Bahsetmek istediğim, cyberpunk türe dâhil olan bir yapım. “Matrix” serisinden bahsediyorum. Şimdi yeşil yerli yerine oturdu öyle değil mi? Bu kez canlılık, mutluluk ya da pastoral ögeler yerini karamsarlığa bırakıyor. Hatta alt metinde yer alabilecek doğum ve yaşam bile distopik bir çerçevede sunuluyor. Teknolojinin renklerinden biri olan ve türe de yakışan yeşil ise karşımıza kodların rastgele görünümlü akışıyla kazındı hafızalarımıza. Bu rengin gizemli yapısı, her yerde yer alan ancak ilk bakışta anlaşılamayan felsefi anlatıya doyuruculuk kazandırıyor. Siyah renk ile birleştiği sahnelerde ise başka bir ton gerektirmeden gölgesini kazanıyor ve ikisi birbirini tamamlıyor. Film süresince anlıyoruz ki, akışkan, sürprizlerle dolu, ciddi ama yapay ve teknolojik elementlerin bulunacağı bir yapımla baş başa olacağız. Öyle de oluyor sahiden.


Matrix Reloaded” and “Matrix Revolutions” Movie Posters


Şunu belirtelim. Bir yapım tümüyle tek renk olamaz ancak seçkin ve damga vuran sahnelerde tek rengin hükmünü görmek mümkün. Farklı konuların bulunduğu sahnelerde, onlarla bağdaştıracağımız başka renkler bulunacaktır fakat yapımın tümünü ele aldığımızda baskın olan renkler kendini belli eder.


Bir başka önemli nokta olarak, renkler tema olarak belirgin bir anlam içermenin yanı sıra, karakterler bazında da etkili rol oynayabiliyor. Bunları renk geçişleri olarak görebiliriz belki.


Film başladığında, karakterleri tanıdıkça anlatının temel renk tonları da belirginleşir. Yönetmen, başlangıçta bu renklerle temayı sunar; ilerleyen sahnelerde ise olaylar geliştikçe renk paletinde değişiklikler gözlemlenir. Karakter bir engelle tanışacak, onu aşmanın yollarını arayacak ve saire. Bu olay akışı ilerledikçe veya bir çözülüm yaşandıkça renklerin değişimini de göreceğiz.


Bazı filmlerin her sahnesindeki baskın renklerin sıkıştırılmış görseli - Kaynak


Belki kötü yöne çekilen bir karakterin, bir düşman/rakip/antagonist olarak doğuşuna tanıklık ederiz ve öncesine göre daha koyu tonlar ya da siyahın kendisiyle karşılaşabiliriz. Aklınıza gelen bir örnek var mı? Mesela "Yıldız Savaşları" serisindeki Anakin Skywalker'ın beyaz-mavi (bilgelik, koruma, iyi taraf) ağırlıklı masum renklerinin Darth Vader kişiliğini kazanırken tehlikeli ve ürkütücü olan kırmızı-siyaha (öfke, yıkım, kötü taraf) dönüşmesi gibi.

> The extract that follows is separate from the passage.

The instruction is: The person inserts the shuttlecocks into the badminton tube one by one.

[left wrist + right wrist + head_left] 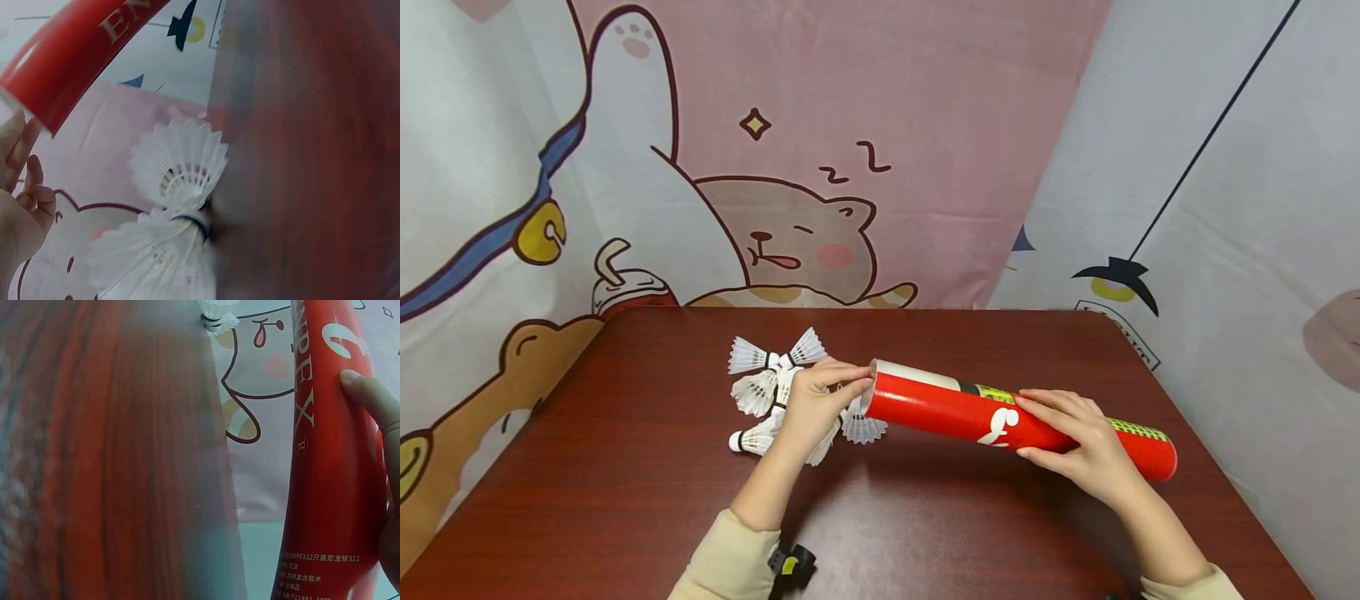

Aksine, bir şifa, yöntem bulan ya da arayışını olumlu yöne çeviren, zafer getiren karakter artık yavaş yavaş ışıklarla bezenmeye, açık tonlarla sarmalanmaya, canlılık kazanmaya başlayabilir. Buna da "Yüzüklerin Efendisi" serisinden Gri (denge, arabulucu, nötr) Gandalf'ın "ölümü" ve Ak (saflık, liderlik, umut, aydınlanmış bir dönüşüm) Gandalf'ın ortaya çıkışı örnek verilebilir.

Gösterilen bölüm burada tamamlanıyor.